Irish Film Institute -Afterglow

Afterglow

Director: Alan Rudolph


In the context of a Hollywood more than ever wedded to blockbusting genre formulas, writer-director Alan Rudolph’s cinema offers particularly refined pleasures. A graduate of the Robert Altman school of maverick moviemaking, Rudolph is a gifted auteur whose best films play sweet variations on La Ronde’s theme of love and its deceptions. Afterglow is vintage Rudolph, with the added bonus of Julie Christie in her best role since Don’t Look Now. Here she plays a retired movie star who’s married to handyman Nick Nolte (appropriately, he’s named ‘Lucky’ Mann).
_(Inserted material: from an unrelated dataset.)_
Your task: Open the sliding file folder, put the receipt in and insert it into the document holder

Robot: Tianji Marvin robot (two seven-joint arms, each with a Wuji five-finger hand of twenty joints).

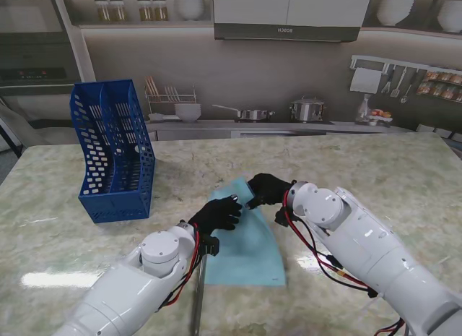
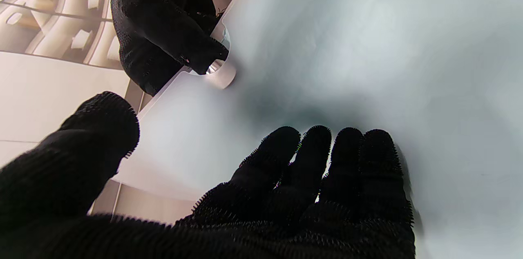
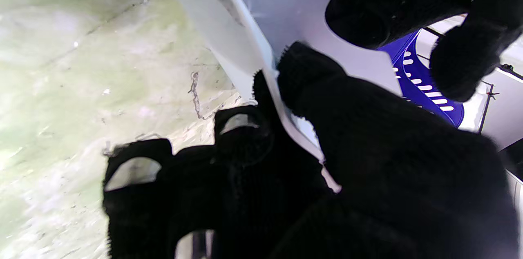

There’s an unresolved tension in their relationship, which has to do with their estranged daughter, whom Christie claims to have seen on the streets of Montreal. Across town, a younger couple are also unfulfilled, though for quite different reasons. The wife (Lara Flynn Boyle) is desperate for a child, a longing that falls on the deaf ears of her careerist husband (Johnny Lee Miller). Inevitably, Rudolph brings the two couples together, with Boyle seducing Nolte and Christie toying with Miller. The results make for a very superior romantic comedy that owes more to the work of the great Max Ophuls than formulaic Hollywood clones of recent years. As with Ophuls, Rudolph’s thesis seems to be that love is the ultimate grail, eternally sought and eternally veiled by the vagaries of human endeavour.
U.S.A., 1997. Colour. Dolby stereo SR. 113 mins.